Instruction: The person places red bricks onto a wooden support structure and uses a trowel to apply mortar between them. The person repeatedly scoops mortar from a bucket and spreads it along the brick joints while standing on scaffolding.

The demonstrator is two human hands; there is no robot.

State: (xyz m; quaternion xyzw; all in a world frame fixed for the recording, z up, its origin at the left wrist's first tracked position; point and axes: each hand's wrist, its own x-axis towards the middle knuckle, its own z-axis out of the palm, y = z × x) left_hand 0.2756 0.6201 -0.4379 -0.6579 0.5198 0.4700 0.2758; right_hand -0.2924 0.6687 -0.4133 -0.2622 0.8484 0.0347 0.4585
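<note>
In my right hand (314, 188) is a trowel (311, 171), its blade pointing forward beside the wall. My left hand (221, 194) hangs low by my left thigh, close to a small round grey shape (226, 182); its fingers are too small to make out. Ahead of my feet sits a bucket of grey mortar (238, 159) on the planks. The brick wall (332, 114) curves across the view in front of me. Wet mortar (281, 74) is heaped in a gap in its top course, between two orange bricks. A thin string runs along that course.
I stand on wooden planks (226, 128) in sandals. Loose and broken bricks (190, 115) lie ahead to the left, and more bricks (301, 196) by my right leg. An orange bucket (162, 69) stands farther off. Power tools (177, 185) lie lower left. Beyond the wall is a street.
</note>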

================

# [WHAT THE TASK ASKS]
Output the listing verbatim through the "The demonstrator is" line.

# [RESULT]
Instruction: The person places red bricks onto a wooden support structure and uses a trowel to apply mortar between them. The person repeatedly scoops mortar from a bucket and spreads it along the brick joints while standing on scaffolding.

The demonstrator is two human hands; there is no robot.

The full answer has been given.